• [Exercise]: Would you write out the data below exactly, with every line intact?

• [Provided data]:
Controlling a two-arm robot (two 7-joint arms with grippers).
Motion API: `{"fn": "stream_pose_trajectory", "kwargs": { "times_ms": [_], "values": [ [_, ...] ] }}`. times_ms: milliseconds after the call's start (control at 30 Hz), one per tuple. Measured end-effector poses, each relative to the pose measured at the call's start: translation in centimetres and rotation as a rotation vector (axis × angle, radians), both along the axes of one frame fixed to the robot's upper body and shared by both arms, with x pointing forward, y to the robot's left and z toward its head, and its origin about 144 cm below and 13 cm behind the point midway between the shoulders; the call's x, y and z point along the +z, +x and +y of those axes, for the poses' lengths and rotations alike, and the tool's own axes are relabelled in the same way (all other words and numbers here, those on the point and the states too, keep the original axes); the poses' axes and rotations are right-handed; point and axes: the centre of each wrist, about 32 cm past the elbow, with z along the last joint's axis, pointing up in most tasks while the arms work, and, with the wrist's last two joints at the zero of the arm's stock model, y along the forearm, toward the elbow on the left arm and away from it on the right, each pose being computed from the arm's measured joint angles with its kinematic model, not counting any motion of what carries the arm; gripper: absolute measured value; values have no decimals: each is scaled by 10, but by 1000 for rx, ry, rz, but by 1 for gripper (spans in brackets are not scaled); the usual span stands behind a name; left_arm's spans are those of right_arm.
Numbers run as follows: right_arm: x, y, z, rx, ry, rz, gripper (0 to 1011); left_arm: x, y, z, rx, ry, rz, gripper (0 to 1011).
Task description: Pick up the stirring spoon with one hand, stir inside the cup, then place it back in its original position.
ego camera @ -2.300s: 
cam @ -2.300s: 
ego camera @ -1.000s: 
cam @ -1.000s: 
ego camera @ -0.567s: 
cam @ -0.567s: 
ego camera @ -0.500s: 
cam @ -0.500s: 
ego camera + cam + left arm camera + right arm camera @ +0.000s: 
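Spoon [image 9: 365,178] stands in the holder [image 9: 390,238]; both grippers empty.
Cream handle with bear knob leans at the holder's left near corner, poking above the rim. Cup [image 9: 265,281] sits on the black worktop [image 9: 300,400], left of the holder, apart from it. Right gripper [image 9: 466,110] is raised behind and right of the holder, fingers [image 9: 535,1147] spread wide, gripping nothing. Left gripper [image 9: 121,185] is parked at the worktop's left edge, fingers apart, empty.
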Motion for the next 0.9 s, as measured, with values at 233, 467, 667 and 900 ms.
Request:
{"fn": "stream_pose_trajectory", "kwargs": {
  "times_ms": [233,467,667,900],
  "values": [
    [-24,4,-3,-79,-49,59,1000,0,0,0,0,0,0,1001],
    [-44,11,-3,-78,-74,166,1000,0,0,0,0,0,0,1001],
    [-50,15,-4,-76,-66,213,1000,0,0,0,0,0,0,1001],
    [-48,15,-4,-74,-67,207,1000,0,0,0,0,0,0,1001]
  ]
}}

• [Solution for this exercise]:
Controlling a two-arm robot (two 7-joint arms with grippers).
Motion API: `{"fn": "stream_pose_trajectory", "kwargs": { "times_ms": [_], "values": [ [_, ...] ] }}`. times_ms: milliseconds after the call's start (control at 30 Hz), one per tuple. Measured end-effector poses, each relative to the pose measured at the call's start: translation in centimetres and rotation as a rotation vector (axis × angle, radians), both along the axes of one frame fixed to the robot's upper body and shared by both arms, with x pointing forward, y to the robot's left and z toward its head, and its origin about 144 cm below and 13 cm behind the point midway between the shoulders; the call's x, y and z point along the +z, +x and +y of those axes, for the poses' lengths and rotations alike, and the tool's own axes are relabelled in the same way (all other words and numbers here, those on the point and the states too, keep the original axes); the poses' axes and rotations are right-handed; point and axes: the centre of each wrist, about 32 cm past the elbow, with z along the last joint's axis, pointing up in most tasks while the arms work, and, with the wrist's last two joints at the zero of the arm's stock model, y along the forearm, toward the elbow on the left arm and away from it on the right, each pose being computed from the arm's measured joint angles with its kinematic model, not counting any motion of what carries the arm; gripper: absolute measured value; values have no decimals: each is scaled by 10, but by 1000 for rx, ry, rz, but by 1 for gripper (spans in brackets are not scaled); the usual span stands behind a name; left_arm's spans are those of right_arm.
Numbers run as follows: right_arm: x, y, z, rx, ry, rz, gripper (0 to 1011); left_arm: x, y, z, rx, ry, rz, gripper (0 to 1011).
Task description: Pick up the stirring spoon with one hand, stir inside the cup, then place it back in its original position.
ego camera @ -2.300s: 
cam @ -2.300s: 
ego camera @ -1.000s: 
cam @ -1.000s: 
ego camera @ -0.567s: 
cam @ -0.567s: 
ego camera @ -0.500s: 
cam @ -0.500s: 
ego camera + cam + left arm camera + right arm camera @ +0.000s: 
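Spoon [image 9: 365,178] stands in the holder [image 9: 390,238]; both grippers empty.
Cream handle with bear knob leans at the holder's left near corner, poking above the rim. Cup [image 9: 265,281] sits on the black worktop [image 9: 300,400], left of the holder, apart from it. Right gripper [image 9: 466,110] is raised behind and right of the holder, fingers [image 9: 535,1147] spread wide, gripping nothing. Left gripper [image 9: 121,185] is parked at the worktop's left edge, fingers apart, empty.
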Motion for the next 0.9 s, as measured, with values at 233, 467, 667 and 900 ms.
Request:
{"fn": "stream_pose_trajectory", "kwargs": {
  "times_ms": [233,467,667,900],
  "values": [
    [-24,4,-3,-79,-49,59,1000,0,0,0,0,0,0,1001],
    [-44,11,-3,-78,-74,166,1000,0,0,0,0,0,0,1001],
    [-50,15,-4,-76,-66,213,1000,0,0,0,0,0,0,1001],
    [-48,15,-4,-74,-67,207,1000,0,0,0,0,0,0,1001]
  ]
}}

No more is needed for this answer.